Work out how many lines of the data below hold the string "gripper". Answer with that number alone.

**PROVIDED MATERIAL**
-.-.-

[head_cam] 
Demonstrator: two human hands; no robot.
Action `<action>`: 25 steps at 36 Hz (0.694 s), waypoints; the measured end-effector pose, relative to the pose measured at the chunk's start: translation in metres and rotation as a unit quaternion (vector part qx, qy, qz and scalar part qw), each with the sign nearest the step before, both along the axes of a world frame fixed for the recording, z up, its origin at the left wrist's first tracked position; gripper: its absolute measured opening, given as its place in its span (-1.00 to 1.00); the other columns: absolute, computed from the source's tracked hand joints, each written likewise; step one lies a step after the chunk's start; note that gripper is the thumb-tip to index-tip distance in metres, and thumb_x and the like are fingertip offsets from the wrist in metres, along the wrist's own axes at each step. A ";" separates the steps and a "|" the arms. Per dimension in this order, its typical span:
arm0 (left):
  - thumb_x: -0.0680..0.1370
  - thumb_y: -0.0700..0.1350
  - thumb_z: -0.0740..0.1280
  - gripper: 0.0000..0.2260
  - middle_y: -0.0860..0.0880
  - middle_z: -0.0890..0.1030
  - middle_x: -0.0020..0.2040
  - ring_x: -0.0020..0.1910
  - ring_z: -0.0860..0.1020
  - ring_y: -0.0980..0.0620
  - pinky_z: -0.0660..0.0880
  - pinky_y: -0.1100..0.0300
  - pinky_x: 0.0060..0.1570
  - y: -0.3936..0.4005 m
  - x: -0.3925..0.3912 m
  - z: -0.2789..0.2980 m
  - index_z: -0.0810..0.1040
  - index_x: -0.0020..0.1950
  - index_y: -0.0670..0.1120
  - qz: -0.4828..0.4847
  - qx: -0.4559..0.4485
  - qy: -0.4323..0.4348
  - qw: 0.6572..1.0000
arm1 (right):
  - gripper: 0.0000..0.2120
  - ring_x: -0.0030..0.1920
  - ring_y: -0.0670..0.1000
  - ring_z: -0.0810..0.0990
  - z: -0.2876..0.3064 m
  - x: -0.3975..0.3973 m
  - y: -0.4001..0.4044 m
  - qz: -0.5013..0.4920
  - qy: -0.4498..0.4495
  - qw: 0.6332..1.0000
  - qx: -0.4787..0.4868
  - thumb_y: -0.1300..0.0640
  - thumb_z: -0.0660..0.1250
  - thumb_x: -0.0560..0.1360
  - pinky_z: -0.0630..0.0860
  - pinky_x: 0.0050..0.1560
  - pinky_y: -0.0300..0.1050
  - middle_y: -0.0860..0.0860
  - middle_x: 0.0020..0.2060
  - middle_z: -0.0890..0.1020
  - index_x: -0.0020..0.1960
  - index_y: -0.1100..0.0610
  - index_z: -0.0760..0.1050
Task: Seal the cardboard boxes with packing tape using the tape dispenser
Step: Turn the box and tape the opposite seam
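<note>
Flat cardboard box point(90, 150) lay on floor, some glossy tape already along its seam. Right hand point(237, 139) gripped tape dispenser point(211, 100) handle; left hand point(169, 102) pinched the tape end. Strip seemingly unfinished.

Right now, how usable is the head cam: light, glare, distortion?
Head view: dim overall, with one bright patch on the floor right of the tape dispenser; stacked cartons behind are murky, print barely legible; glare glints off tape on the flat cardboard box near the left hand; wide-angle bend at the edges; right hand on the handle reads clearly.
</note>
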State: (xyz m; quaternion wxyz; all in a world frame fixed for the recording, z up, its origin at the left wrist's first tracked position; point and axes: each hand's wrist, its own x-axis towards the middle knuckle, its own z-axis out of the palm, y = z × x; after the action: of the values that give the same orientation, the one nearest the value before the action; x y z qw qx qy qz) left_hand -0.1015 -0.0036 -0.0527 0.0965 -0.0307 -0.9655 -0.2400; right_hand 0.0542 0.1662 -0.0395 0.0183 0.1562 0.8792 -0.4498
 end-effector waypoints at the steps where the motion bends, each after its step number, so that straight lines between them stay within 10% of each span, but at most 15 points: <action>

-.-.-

**RESULT**
3